Amnesia infantil y formación de recuerdos durante los primeros años
Amnesia infantil, el misterio de nuestros primeros recuerdos

Amnesia infantil, el misterio de nuestros primeros recuerdos

Aprendemos a caminar, pronunciamos nuestras primeras palabras y vivimos experiencias completamente nuevas durante los primeros años. Sin embargo, al llegar a la edad adulta, prácticamente ninguno de esos acontecimientos permanece como un recuerdo consciente.

Los científicos denominan amnesia infantil a esta incapacidad para recordar acontecimientos específicos de los primeros años. Durante décadas, una de las principales explicaciones sostuvo que los bebés simplemente no podían formar esos recuerdos.

Nick Turk-Browne, profesor de Psicología y Neurocirugía de la Universidad de Yale, explica que existen dos posibilidades centrales: los recuerdos se forman pero después resulta imposible recuperarlos, o el cerebro infantil todavía no puede crearlos.

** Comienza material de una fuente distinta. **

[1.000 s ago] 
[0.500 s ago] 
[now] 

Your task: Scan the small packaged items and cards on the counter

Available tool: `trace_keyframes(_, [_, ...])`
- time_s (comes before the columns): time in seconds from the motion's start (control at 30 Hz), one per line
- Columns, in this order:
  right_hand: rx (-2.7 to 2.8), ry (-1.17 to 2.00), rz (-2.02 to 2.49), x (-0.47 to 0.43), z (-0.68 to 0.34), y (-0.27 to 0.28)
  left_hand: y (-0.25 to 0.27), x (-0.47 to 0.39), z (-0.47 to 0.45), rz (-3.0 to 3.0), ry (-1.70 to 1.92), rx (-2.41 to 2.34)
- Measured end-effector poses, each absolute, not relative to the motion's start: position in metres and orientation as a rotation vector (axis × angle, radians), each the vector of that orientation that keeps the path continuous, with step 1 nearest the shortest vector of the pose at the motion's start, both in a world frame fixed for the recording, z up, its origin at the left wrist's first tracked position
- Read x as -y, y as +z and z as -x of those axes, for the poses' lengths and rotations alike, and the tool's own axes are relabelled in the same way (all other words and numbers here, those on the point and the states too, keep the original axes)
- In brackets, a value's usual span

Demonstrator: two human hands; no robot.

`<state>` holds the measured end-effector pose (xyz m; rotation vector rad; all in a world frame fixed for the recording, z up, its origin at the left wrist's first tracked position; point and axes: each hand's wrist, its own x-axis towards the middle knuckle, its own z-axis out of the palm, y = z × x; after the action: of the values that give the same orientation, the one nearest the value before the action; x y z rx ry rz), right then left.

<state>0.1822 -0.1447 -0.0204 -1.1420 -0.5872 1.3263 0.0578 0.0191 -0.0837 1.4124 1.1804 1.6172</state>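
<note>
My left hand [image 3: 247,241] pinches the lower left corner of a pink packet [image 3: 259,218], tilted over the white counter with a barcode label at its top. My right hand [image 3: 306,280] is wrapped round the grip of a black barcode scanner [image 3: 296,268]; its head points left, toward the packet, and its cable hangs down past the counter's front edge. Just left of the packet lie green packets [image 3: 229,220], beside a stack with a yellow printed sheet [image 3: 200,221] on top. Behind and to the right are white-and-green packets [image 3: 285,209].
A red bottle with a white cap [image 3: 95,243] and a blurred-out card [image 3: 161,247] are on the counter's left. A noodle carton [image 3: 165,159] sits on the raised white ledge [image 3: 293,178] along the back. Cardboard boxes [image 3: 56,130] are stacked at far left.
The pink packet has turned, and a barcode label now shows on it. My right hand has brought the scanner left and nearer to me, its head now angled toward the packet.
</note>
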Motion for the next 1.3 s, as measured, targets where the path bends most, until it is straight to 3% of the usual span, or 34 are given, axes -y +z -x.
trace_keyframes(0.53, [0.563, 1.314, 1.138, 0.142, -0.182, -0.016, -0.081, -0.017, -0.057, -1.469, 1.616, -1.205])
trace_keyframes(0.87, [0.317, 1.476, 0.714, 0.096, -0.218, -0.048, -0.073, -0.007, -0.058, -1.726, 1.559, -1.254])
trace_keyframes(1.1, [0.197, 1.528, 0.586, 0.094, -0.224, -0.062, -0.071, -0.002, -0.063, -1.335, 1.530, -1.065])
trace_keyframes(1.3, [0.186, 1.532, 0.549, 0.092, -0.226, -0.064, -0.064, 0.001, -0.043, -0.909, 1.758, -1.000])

Amnesia infantil podría ocurrir después de formar recuerdos

Una explicación tradicional apunta al hipocampo, región cerebral fundamental para crear nuevos recuerdos. Esta estructura aumenta a más del doble de su tamaño durante la infancia, por lo que se consideraba que su desarrollo incompleto impedía almacenar experiencias.

Una investigación dirigida por Turk-Browne aporta evidencia que cuestiona esa hipótesis. Los científicos estudiaron a 26 bebés de entre cuatro meses y dos años mientras observaban diferentes imágenes y un equipo registraba la actividad de sus hipocampos.

Después presentaron una fotografía conocida junto con otra nueva. Los investigadores analizaron los movimientos oculares para determinar cuál captaba más su atención.

Cuando el hipocampo mostraba mayor actividad durante la primera exposición, aumentaba la probabilidad de que el bebé reconociera posteriormente la imagen. La relación resultó especialmente clara entre los mayores de 12 meses.

Los resultados sugieren que alrededor del primer año el hipocampo ya puede codificar algún tipo de memoria. La siguiente pregunta consiste en descubrir qué sucede después con esa información.

¿Los recuerdos desaparecen o quedan inaccesibles?

Un experimento publicado en 2023 aporta una posibilidad interesante. Ratones que aprendieron a recorrer un laberinto durante sus primeras etapas olvidaron posteriormente la tarea. Sin embargo, los investigadores consiguieron recuperar aquella información activando artificialmente regiones del hipocampo involucradas en el aprendizaje original.

Todavía no existe evidencia suficiente para afirmar que ocurra lo mismo en seres humanos. Catherine Loveday, profesora de Neuropsicología de la Universidad de Westminster, considera que los niños pequeños sí producen recuerdos que posteriormente desaparecen o dejan de ser accesibles.

Un niño puede, por ejemplo, contar algo sucedido en la guardería y años después no conservar ningún recuerdo consciente de aquella experiencia.

Existe otra dificultad: determinar si nuestros supuestos primeros recuerdos realmente ocurrieron como los recordamos. La memoria funciona mediante reconstrucciones. Fotografías, relatos familiares y otros datos pueden proporcionar suficiente información para que el cerebro construya una escena que se perciba como auténtica.

Por ello, recordar aparentemente una experiencia de la etapa de bebé no demuestra necesariamente que ese recuerdo haya permanecido intacto desde entonces.

Las nuevas investigaciones trasladan así el misterio desde la capacidad de crear recuerdos hacia su conservación y recuperación. Comprender este proceso también podría revelar cómo las experiencias tempranas participan en la construcción de nuestra memoria y nuestra identidad, incluso cuando ya no podemos evocarlas conscientemente.